Fitbit will mehr Geld bei Börsengang einnehmen

Fitbit muss sich mitten in den Börsen-Vorbereitungen von zwei Klagen des Rivalen Jawbone auseinandersetzen. Das Interesse an der Aktie scheint es nicht zu beeinträchtigen.

Der Börsengang des Fitness-Spezialisten Fitbit wird deutlich größer als zunächst geplant. Das Unternehmen aus San Francisco schraubte am Dienstag die Preisspanne für die Aktie auf 17 bis 19 Dollar hoch. Damit könnte Fitbit bis zu 425,4 Millionen Dollar einnehmen. Das wären über 67 Millionen Dollar mehr als bei der ursprünglichen Spanne.

Zudem wollen bisherige Fitbit-Aktionäre deutlich mehr Aktien verkaufen: gut 12,1 Millionen statt der bisher vorgesehenen 7,46 Millionen Anteilsscheine. Damit könnte der Börsengang insgesamt 753 Millionen Dollar schwer werden - über 200 Millionen Dollar mehr als vor zwei Wochen geplant war.

Fitness-Armbänder

Fitbit ist vor allem für seine Fitness-Armbänder bekannt, die Schritte und verbrauchte Kalorien zählen. Zuletzt baute das Startup die Produktpalette mit einem Band mit Herzfrequenz-Sensor sowie einer Sport-Uhr aus. Der Börsenprospekt enthüllte, dass Fitbit profitabel arbeitet. Allerdings wuchs zuletzt auch die Konkurrenz mit dem Start der Computeruhr Apple Watch, die ebenfalls stark auf Fitness-Funktionen ausgerichtet ist.

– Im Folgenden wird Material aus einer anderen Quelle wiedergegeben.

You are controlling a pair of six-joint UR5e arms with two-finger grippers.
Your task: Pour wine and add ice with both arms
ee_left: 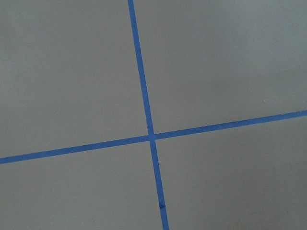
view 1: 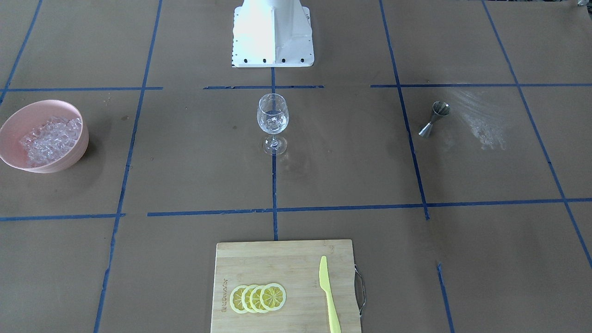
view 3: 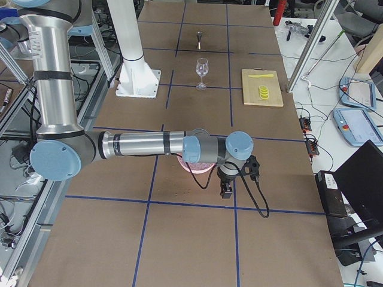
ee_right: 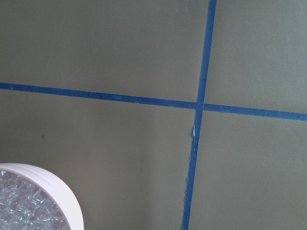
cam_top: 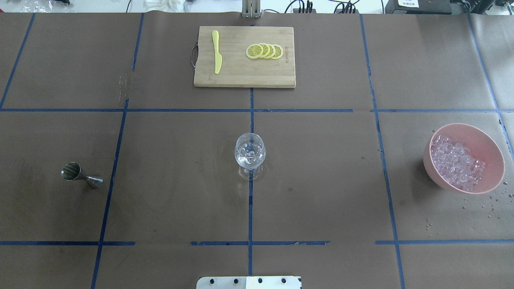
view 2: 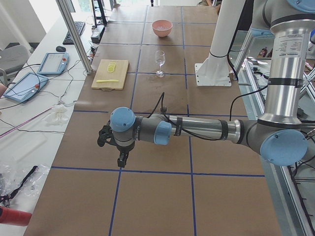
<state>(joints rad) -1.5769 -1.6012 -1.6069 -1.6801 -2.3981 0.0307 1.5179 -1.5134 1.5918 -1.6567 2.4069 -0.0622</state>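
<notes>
A clear wine glass stands upright at the table's middle with a few ice pieces in its bowl; it also shows in the overhead view. Ice fills a pink bowl on my right side. My left gripper hangs over bare table far to the left, seen only in the exterior left view; I cannot tell whether it is open or shut. My right gripper hangs just beyond the bowl, seen only in the exterior right view; I cannot tell its state either. The right wrist view shows the bowl's rim.
A steel jigger lies on its side at my left. A bamboo cutting board at the far side holds lemon slices and a yellow knife. Water drops dot the paper near the bowl. The white base stands at the near edge.
</notes>
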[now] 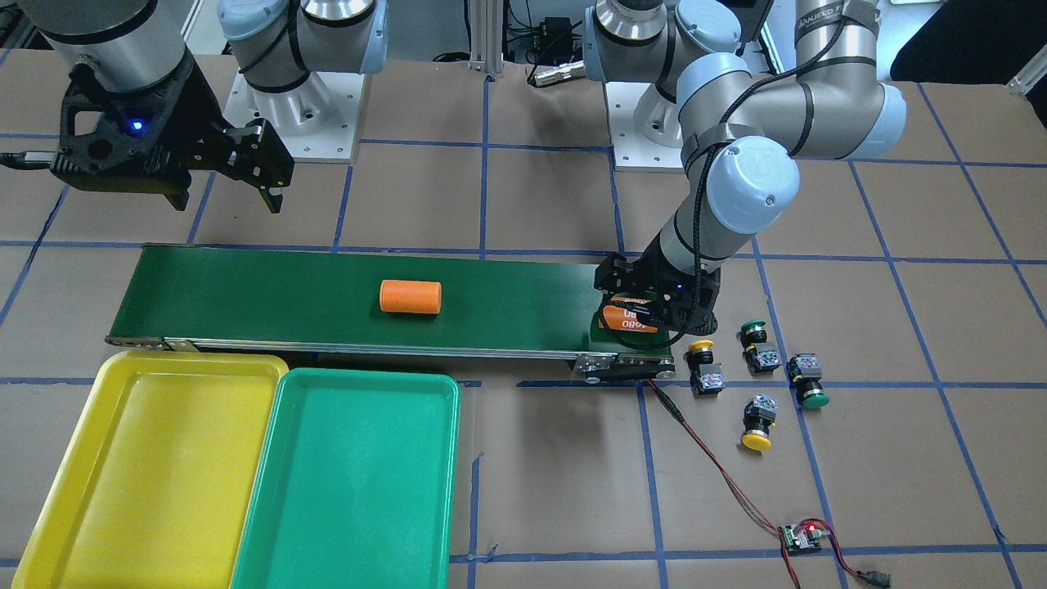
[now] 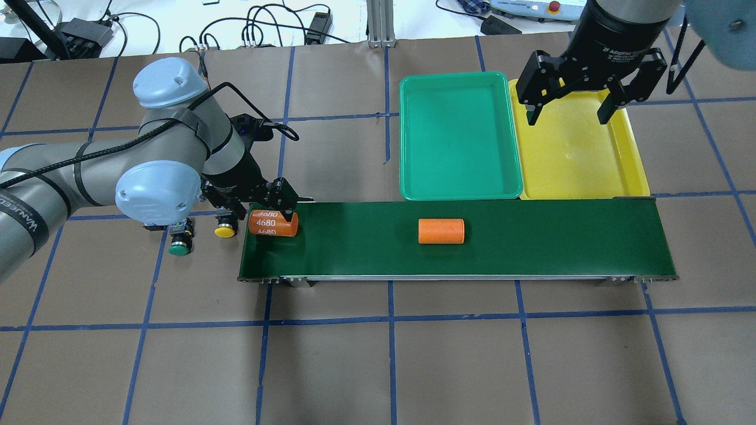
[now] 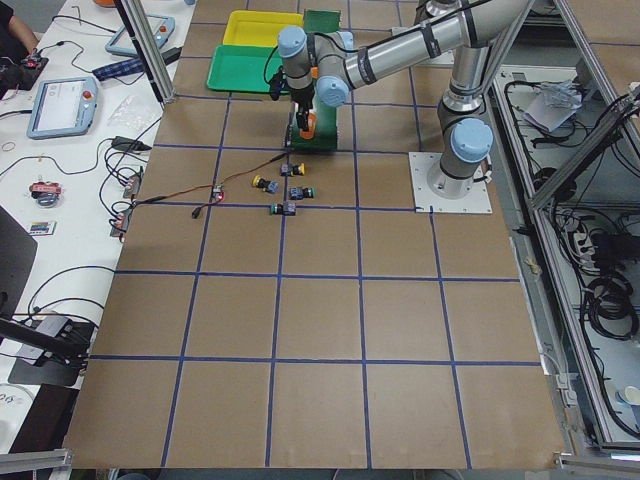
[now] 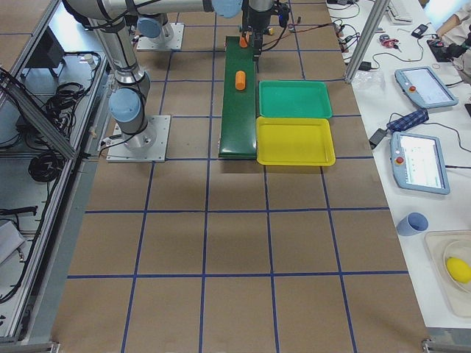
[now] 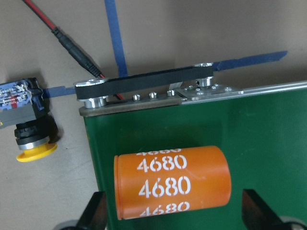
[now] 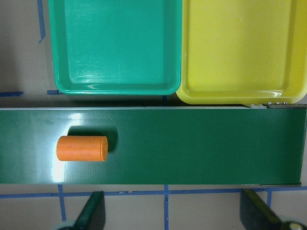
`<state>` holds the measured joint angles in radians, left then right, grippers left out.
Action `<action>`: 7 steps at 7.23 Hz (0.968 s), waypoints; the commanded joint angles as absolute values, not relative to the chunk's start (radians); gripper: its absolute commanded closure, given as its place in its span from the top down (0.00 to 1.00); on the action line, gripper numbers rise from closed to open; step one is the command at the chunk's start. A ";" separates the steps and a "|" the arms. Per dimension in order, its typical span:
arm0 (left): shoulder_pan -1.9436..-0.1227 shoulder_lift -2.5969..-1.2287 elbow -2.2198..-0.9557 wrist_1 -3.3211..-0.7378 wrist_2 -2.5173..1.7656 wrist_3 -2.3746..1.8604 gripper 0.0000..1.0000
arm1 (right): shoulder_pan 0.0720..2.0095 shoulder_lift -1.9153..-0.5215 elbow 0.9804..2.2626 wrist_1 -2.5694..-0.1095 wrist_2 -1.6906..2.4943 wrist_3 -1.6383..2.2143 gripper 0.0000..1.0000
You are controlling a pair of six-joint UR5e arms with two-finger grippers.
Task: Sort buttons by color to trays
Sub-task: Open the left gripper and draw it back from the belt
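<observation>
Sorting has not begun: yellow tray and green tray lie bare just beyond the right gripper's wide, empty jaws; four buttons sit beside the left gripper, whose open jaws straddle an orange cylinder without touching it

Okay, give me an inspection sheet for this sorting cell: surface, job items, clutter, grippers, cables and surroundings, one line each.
Surface: brown paper-covered table with a blue tape grid; no spills seen.
Job's things: two yellow-capped push-buttons and two green-capped push-buttons lie on the table past the belt's end; yellow plastic tray and green plastic tray hold nothing.
Clutter: orange cylinder printed 4680 and plain orange cylinder, both on the dark-green conveyor belt.
Grippers: left gripper jaws open, straddling the printed cylinder with gaps either side; right gripper open, empty, held high.
Cables: red-and-black wire runs from the belt's end to a small circuit board.
Surroundings: operator benches with touchscreen pendants.
</observation>
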<state>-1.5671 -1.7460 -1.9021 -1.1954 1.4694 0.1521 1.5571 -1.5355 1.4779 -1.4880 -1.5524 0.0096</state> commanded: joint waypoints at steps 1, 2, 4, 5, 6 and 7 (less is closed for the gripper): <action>-1.557 -1.720 -1.869 -1.219 1.477 0.152 1.00 | 1.557 -1.536 1.479 -1.488 -1.552 0.011 1.00; -1.531 -1.707 -1.814 -1.259 1.489 0.156 1.00 | 1.557 -1.536 1.477 -1.488 -1.552 0.009 1.00; -1.388 -1.735 -1.723 -1.290 1.509 0.187 1.00 | 1.559 -1.536 1.479 -1.488 -1.555 0.009 1.00; -1.320 -1.747 -1.718 -1.275 1.511 0.243 1.00 | 1.557 -1.536 1.479 -1.488 -1.555 0.009 1.00; -1.252 -1.756 -1.721 -1.273 1.512 0.311 1.00 | 1.557 -1.536 1.479 -1.488 -1.555 0.011 1.00; -1.188 -1.782 -1.727 -1.238 1.514 0.436 1.00 | 1.557 -1.536 1.479 -1.488 -1.557 0.009 1.00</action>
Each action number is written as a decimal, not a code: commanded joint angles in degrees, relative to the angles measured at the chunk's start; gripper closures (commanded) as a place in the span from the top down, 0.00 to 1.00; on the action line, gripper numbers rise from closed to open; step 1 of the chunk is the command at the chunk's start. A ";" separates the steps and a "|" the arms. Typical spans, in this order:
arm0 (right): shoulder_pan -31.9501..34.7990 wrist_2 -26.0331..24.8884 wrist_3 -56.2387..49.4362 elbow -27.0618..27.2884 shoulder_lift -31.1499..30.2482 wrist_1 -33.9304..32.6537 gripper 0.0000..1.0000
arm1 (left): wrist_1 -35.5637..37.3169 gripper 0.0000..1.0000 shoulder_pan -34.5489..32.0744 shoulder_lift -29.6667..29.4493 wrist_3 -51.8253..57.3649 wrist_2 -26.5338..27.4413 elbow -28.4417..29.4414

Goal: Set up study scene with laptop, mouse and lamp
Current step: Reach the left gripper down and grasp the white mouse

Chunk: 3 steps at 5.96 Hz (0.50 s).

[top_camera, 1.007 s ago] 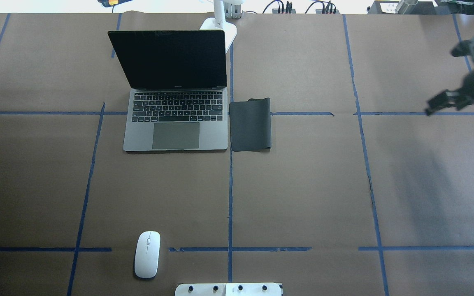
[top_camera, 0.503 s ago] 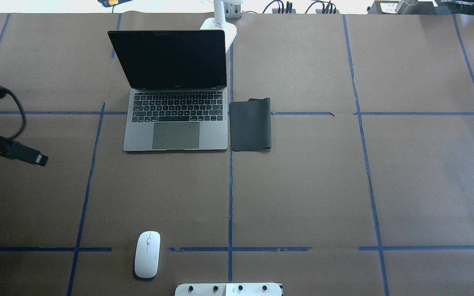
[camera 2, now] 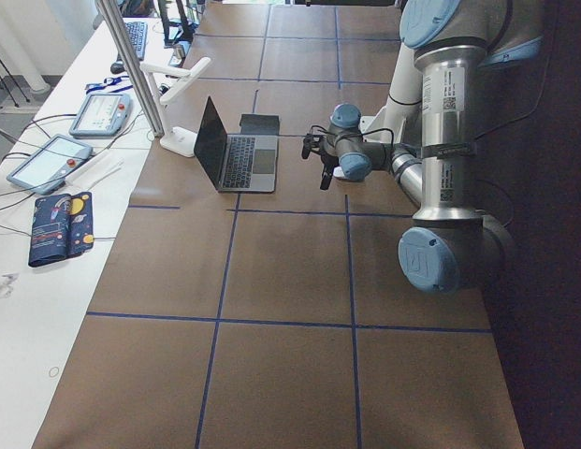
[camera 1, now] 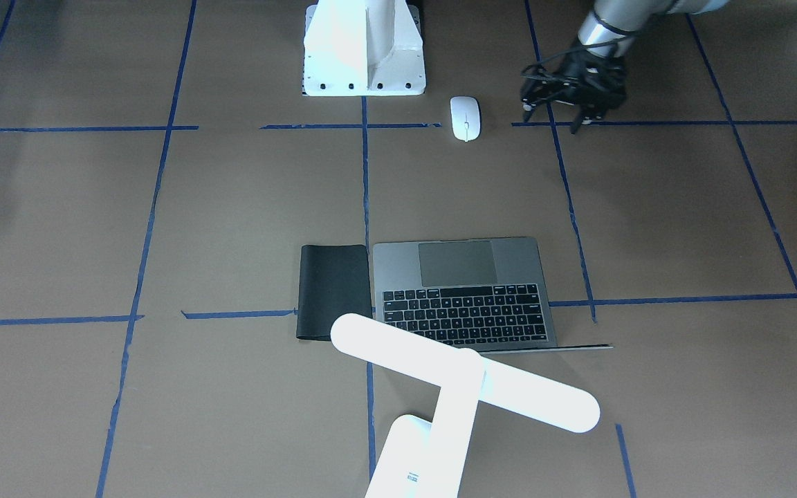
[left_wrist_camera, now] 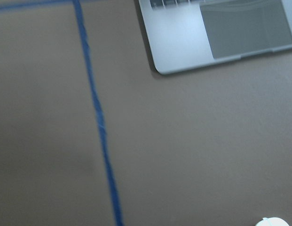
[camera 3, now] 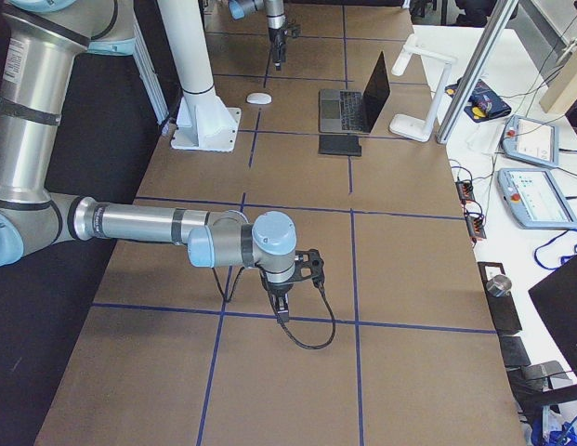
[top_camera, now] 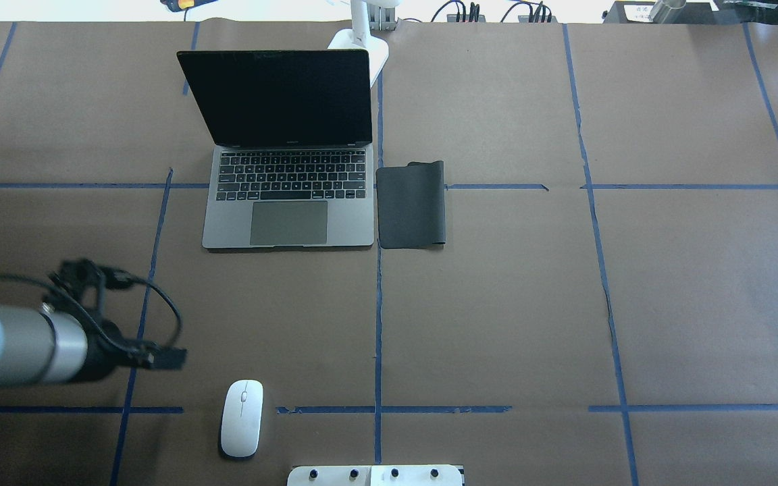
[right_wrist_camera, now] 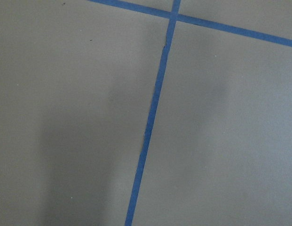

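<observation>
Mouse cropped at left-wrist edge; lamp base cropped.

The table is covered in matt brown paper, faintly creased at its seams, with strips of dull blue tape stuck across it. The laptop has a smooth matt grey metal body, matt black keys and a glossy dark screen; the mouse pad is a soft-looking matt black sheet, cloth or leatherette I cannot tell, and the mouse is smooth white plastic with a slight gloss. The lamp looks like smooth bright white plastic, the pedestal is a smooth white block, and the left arm is a satin silver metal tube with a pale blue cap.
</observation>
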 commanded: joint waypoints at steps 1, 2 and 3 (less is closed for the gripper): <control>0.08 0.19 0.13 0.01 0.02 0.08 1.00 | 5.71 1.00 14.41 -6.14 -7.62 11.67 0.92; 0.08 0.80 0.13 -0.07 -0.06 0.17 1.00 | 11.59 1.00 15.26 -11.41 -9.12 11.88 2.84; 0.08 0.80 0.04 -0.07 -0.07 0.17 1.00 | 12.17 1.00 15.61 -12.33 -9.74 11.88 5.39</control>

Der Konkurrent Jawbone überzog Fitbit in den vergangenen Wochen mit zwei Klagen. Jawbone wirft Fitbit vor, über das Abwerben von Mitarbeitern Geschäftsgeheimnisse abzugreifen und drei Patente zu verletzen. Das Interesse an der Aktie scheint davon jedoch nicht beeinträchtigt worden zu sein.